Ecco un riassunto delle previsioni contenute nel World Economic Outlook presentato a Washington dall’Fmi:

  • Italia: sul capitolo crescita, si alza di 0,1 punti la stima 2023 (+0,7%), si abbassa di 0,1 punti la stima 2024 (+ 0,8%). Inflazione: dall’8,7% dello scorso anno, scenderà nel 2023 al 4,5% e nel 2024 al 2,6%.
  • Eurozona: +0,8% quest’anno (+0,1 punti da gennaio) e +1,4% il prossimo (-0,2).
  • Germania: recessione nel 2023 (-0,1% del Pil, con un taglio di 0,2 punti percentuali rispetto alle stime di gennaio), +1,1% nel 2024 (0,3 punti in meno rispetto a gennaio).
  • Francia: +0,7% nel 2023 (stima invariata) +1,3% nel 2024 (stima tagliata di 0,3 punti).
  • Regno Unito: -0,3% del Pil nel 2023 (+0,3 rispetto alle stime); +1,5 nel 2024 (+0,1 punti).
  • Stati Uniti: si alza di 0,2 punti la previsione 2023 (+1,6%), di 0,1 punti la stima 2024 (all’1,1%).
  • Russia: +0,7% nel 2023 (stima alzata di 0,4 punti) e +1,3% nel 2024 (tagliata di 0,8 punti la previsione).
  • Cina: stessa stima del +5,2% nel 2023 e +4,5% nel 2024.
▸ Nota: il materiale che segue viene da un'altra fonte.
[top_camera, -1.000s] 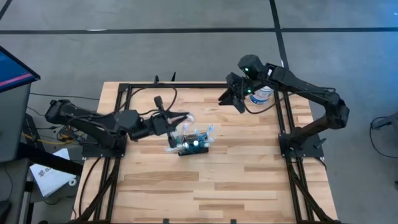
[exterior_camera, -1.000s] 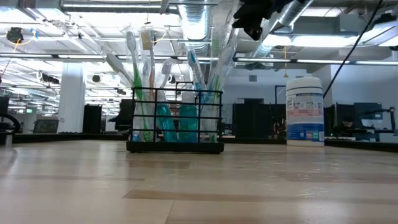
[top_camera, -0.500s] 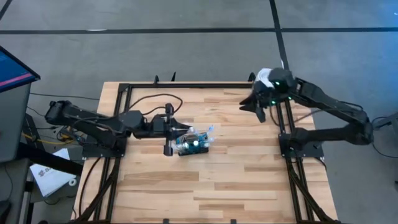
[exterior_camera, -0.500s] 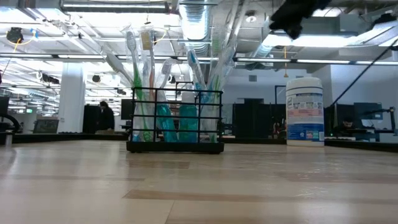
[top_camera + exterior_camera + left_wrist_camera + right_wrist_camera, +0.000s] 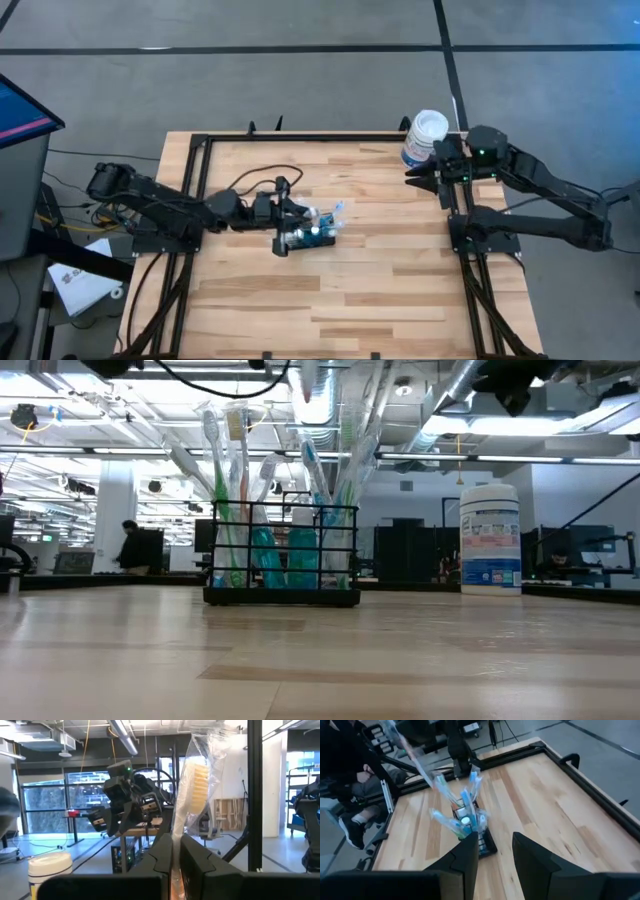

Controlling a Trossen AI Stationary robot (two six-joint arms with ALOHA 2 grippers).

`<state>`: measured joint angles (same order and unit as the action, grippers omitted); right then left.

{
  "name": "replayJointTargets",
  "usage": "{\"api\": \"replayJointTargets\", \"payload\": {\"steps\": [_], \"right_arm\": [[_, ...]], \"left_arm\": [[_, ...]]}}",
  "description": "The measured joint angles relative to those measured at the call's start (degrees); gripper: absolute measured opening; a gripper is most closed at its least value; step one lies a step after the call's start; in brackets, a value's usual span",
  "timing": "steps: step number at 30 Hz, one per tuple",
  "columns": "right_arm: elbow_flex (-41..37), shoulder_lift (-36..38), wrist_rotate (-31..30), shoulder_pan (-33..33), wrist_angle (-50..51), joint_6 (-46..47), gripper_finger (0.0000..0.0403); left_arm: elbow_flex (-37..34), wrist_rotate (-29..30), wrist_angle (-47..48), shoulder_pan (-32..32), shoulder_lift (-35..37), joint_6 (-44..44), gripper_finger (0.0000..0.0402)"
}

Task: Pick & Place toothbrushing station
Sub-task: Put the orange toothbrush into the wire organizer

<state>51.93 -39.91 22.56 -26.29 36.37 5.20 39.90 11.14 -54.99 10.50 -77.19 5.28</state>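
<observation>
The toothbrushing station (image 5: 312, 233), a small black wire holder with several wrapped toothbrushes standing in it, rests on its base at the table's middle (image 5: 283, 555) (image 5: 470, 827). My left gripper (image 5: 290, 222) hovers at the station's left end, shut on a plastic-wrapped toothbrush (image 5: 192, 785) with yellow bristles. A white canister (image 5: 425, 133) stands at the far right (image 5: 490, 540). Just near of it, by the right frame rail, my right gripper (image 5: 412, 177) stands open with nothing between its fingers (image 5: 495, 852). My left gripper pinches the wrapped toothbrush's handle (image 5: 177, 827) between its two fingers (image 5: 162, 852). The fingers come roughly level from the table's left and lie along the brush. The bristle head sticks out past the fingertips. The fingers hide the handle's other end.
A black frame rail (image 5: 455, 190) runs round the table's far, left and right sides. Bare wood (image 5: 340, 300) fills the near half. A person (image 5: 130, 545) walks in the room beyond, and a person's leg and shoe (image 5: 350, 827) show past the table's left side.
My left gripper has sunk toward the station and rolled about its own line, still shut on the toothbrush. My right gripper has drawn back from the table's far middle toward the right edge, uncovering the canister. The station has stayed put.
</observation>
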Motion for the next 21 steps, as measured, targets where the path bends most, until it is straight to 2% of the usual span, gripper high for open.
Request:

L’analisi dell’Fmi è simile a quella contenuta negli ultimi bollettini della Bce: anche se diminuiscono i costi dell’energia, l’inflazione ‘core’ è ancora forte. Inflazione forte, e anche qui si potrebbe citare la Bce, significa anche tassi d’interesse alti. Che si accompagnano a una maggiore debolezza del settore bancario e un’atmosfera più difficile sui mercati azionari.
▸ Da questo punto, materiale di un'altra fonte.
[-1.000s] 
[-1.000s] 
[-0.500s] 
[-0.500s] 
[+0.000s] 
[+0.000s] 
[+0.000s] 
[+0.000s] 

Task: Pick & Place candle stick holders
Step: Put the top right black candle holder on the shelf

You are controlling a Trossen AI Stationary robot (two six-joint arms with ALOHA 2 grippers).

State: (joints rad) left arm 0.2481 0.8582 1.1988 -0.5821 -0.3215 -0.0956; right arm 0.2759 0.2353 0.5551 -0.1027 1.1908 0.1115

E intanto ci sono i rischi.

La guerra in Ucraina (con i suoi possibili effetti sui prezzi dell’energia) non è finita. Senza contare che “un possibile aumento dei prezzi dell’energia da una mancata estensione dell’iniziativa per il grano nel Mar Nero peserebbe ulteriormente sulle importazioni di alimentari, in particolare per i Paesi che non dispongono del margine di bilancio per limitarne l’impatto su famiglie imprese. In un quadro di prezzi alimentari e energetici elevati potrebbero aumentare le tensioni sociali”.

Il “paradosso”

Altro dato da sottolineare è quello sul mercato del lavoro, descritto come ‘tight’ in tutto il mondo: secondo il World Economic Outlook, il tasso medio di disoccupazione resterà al minimo storico del 6,8% per l’insieme dell’eurozona sia quest’anno che il prossimo.

Insomma, gli effetti sull’economia dei tassi d’interesse più alti (sull’inflazione e sull’occupazione) non sono ancora abbastanza evidenti da far immaginare un prossimo allentamento delle Banche centrali sui tassi, dice Pierre-Olivier Gourinchas, consigliere economico e director of Research dell’Fmi. “I mercati del lavoro rimangono molto solidi nella maggior parte delle economie avanzate. A questo punto del ciclo di inasprimento, ci aspetteremmo di vedere ulteriori segnali di indebolimento della produzione e dell’occupazione. Al contrario, le nostre stime sulla produzione e sull’inflazione sono state riviste al rialzo per gli ultimi due trimestri, suggerendo una domanda aggregata più forte del previsto. Ciò potrebbe richiedere un ulteriore inasprimento della politica monetaria o una sua restrizione più a lungo di quanto attualmente previsto”.

“Dobbiamo preoccuparci del rischio di una spirale salari-prezzi incontrollata?”, si chiede il consigliere economico dell’Fmi. “A questo punto rimango poco convinto. Gli aumenti salariali nominali continuano a ritardare gli aumenti dei prezzi, il che implica un calo dei salari reali”.

Paradossalmente, dice il consigliere, “sta accadendo che la domanda di lavoro è molto forte, con le aziende che pubblicano molti posti vacanti, mentre molti lavoratori non sono rientrati completamente nella forza lavoro dopo la pandemia. Ciò suggerisce che i salari reali dovrebbero aumentare, e mi aspetto che lo faranno. Ma i margini aziendali sono aumentati negli ultimi anni – questo è il rovescio della medaglia di prezzi molto più alti ma salari solo leggermente più alti – e dovrebbero essere in grado di assorbire gran parte dell’aumento del costo del lavoro, in media”. Se le previsioni sull’inflazione rimarranno “ben ancorate”, dice l’esperto, “tale processo non dovrebbe andare fuori controllo. Potrebbe, tuttavia, richiedere più tempo del previsto”.